« Depuis l’élection d’Emmanuel Macron en France, on sent une nouvelle envie de construire l’Europe autour de la France et l’Allemagne », s’est félicité Guy Maugis, le président de la Chambre franco-allemande de Commerce et d’Industrie (AHK), qui ouvrait la Journée franco-allemande de l’économie 2017, intitulée « Quel nouvel élan pour l’Europe ? », le 31 mai à Paris.
Ses propos ont été repris par Michel Barnier, qui a mis tout de suite en garde : « la coopération franco-allemande est de plus en plus nécessaire et de moins en moins suffisante. Donc, il faut qu’elle vive, mais il faut faire faire attention aux autres membres de l’Union européenne », a prévenu le négociateur en chef de la Commission européenne, chargé de la conduite des négociations de sortie de l’UE avec le Royaume-Uni, suite au référendum sur le ‘Brexit’ du 23 juin 2016. Un avis partagé, notamment, par Gaspard Koenig, président fondateur du think tank GénérationLibre, pour qui il ne faudrait surtout pas exclure les États de l’Est. « L’Europe y est très aimée, pas toujours partout de la même façon, mais la relation à l’est avec elle est très vive et passionnelle », a-t-il fait valoir, en citant, en particulier, une nation qu’il connaît bien, la Roumanie.
U. Guérot : Macron « euro-compatible » avec Merkel et Schulz
Pour autant, chacun s’accordait à reconnaître que rien n’est possible sans le moteur franco-allemand. Il faudra aussi attendre sans doute la fin des élections fédérales du 24 septembre pour de grandes manœuvres européennes, même si, assurait Ulrike Guérot, politologue allemande, fondatrice du groupe de réflexion European Democracy Lab à l’École européenne de gouvernance à Berlin, « Macron est euro-compatible » autant avec Angela Merkel qu’avec Martin Schulz, le concurrent social-démocrate de la chancelière chrétienne démocrate.
Pour autant, Berlin et Paris devront s’entendre.

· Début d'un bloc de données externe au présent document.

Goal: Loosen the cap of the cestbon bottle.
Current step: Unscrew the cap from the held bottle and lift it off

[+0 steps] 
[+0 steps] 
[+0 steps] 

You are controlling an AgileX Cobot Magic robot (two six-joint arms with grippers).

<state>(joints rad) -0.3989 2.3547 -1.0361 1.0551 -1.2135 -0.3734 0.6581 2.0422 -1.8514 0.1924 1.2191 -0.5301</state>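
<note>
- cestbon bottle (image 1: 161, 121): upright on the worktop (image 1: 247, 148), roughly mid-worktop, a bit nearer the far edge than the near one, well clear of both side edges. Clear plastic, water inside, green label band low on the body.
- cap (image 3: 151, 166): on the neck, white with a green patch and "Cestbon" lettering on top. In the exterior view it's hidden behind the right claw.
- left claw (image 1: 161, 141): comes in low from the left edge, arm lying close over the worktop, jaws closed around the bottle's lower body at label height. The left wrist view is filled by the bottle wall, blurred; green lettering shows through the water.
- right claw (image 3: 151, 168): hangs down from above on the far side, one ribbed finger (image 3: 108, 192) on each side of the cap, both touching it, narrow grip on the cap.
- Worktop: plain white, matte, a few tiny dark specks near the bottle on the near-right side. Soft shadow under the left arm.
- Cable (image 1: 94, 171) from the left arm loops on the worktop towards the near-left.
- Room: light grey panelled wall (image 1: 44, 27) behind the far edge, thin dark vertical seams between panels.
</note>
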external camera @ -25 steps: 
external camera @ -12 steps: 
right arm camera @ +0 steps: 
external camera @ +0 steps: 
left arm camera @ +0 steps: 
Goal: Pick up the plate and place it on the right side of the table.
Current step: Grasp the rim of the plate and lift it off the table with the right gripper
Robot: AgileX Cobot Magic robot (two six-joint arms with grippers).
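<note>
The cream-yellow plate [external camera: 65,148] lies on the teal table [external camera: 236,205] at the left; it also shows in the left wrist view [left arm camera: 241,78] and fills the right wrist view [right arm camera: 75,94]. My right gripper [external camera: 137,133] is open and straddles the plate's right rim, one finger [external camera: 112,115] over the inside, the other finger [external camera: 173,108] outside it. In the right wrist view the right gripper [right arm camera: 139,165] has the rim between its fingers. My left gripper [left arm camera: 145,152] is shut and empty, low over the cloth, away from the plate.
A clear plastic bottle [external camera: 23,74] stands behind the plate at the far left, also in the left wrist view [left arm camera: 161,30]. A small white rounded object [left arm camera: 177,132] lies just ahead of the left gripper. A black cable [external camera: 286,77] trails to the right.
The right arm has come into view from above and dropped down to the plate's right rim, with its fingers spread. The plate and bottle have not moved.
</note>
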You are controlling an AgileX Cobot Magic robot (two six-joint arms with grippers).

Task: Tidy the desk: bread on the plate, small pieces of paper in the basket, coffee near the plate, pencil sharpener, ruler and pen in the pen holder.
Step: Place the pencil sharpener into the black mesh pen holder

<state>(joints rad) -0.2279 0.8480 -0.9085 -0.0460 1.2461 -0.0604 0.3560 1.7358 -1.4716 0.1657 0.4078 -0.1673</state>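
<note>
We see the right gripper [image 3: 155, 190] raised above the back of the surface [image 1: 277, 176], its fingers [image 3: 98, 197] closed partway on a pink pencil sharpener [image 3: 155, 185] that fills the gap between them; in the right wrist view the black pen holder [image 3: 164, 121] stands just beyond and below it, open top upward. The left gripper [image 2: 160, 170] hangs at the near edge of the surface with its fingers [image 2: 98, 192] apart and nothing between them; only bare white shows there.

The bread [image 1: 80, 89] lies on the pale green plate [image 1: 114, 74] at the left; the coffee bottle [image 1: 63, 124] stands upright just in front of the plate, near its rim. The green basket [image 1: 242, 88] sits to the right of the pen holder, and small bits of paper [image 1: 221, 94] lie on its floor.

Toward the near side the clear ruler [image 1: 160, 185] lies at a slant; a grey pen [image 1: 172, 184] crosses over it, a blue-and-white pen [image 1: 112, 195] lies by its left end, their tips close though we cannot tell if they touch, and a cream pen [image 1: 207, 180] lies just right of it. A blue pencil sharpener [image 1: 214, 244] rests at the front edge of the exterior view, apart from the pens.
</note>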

De la part de la France, l’Allemagne attend « des réformes structurelles », n’a pas caché Christoph Schmidt, président du Conseil allemand des experts en économie, un groupe d’économistes qui conseille le gouvernement fédéral et le Parlement allemand, dont l’équivalent français serait le Conseil d’analyse économique (CAE). S’agissant de l’Europe, selon ce « sage », il serait possible de mener des politiques communes en matière de « climat, des réfugiés et de terrorisme ».
C. de Boissieu : la priorité, « ce n’est pas l’inflation, c’est la croissance »
Certes, « des réformes structurelles, il en faut », comme la réforme du marché du travail, promise par Emmanuel Macron, mais « attention, a prévenu Christian de Boissieu, ancien président du CAE, parce que cette réforme « va prendre du temps pour avoir de l’effet, même si les syndicats n’ont jamais été aussi ouverts qu’aujourd’hui à la discussion ». En outre, selon l’économiste français, aujourd’hui professeur à l’université Paris 1 et au Collège d’Europe à Bruges (Belgique), il y a une priorité en Europe qui doit être prise en compte. « Ce n’est pas l’inflation, c’est la croissance qui n’est pas assez forte ». Et, en particulier, « la reprise dans la zone euro n’est pas suffisante pour traiter le chômage, des jeunes en particulier. Or, si l’Allemagne est proche du plein emploi, ce n’est pas le cas chez nous et à côté », a-t-il mis en garde.
Par conséquent, Paris doit engager sa réforme du marché du travail, « non pas en commençant par la flexibilité pour amorcer ensuite sur la sécurité, mais en faisant de la flexisécurité, c’est-à-dire en avançant parallèlement sur les deux sujets » et, de son côté, Berlin doit utiliser la marge de manœuvre que lui fournit son excédent budgétaire. Dans la foulée, Christian de Boissieu a vanté les vertus du plan d’investissement Juncker, du nom du président de la Commission européenne, tout en regrettant que pour diriger l’épargne européenne vers l’investissement, ni « la tuyauterie », c’est-à-dire les produits financiers, ni la fiscalité de l’épargne, n’étaient adaptés. C’est pourquoi il préconise un plan en faveur des PME, comprenant des incitations financières et fiscales.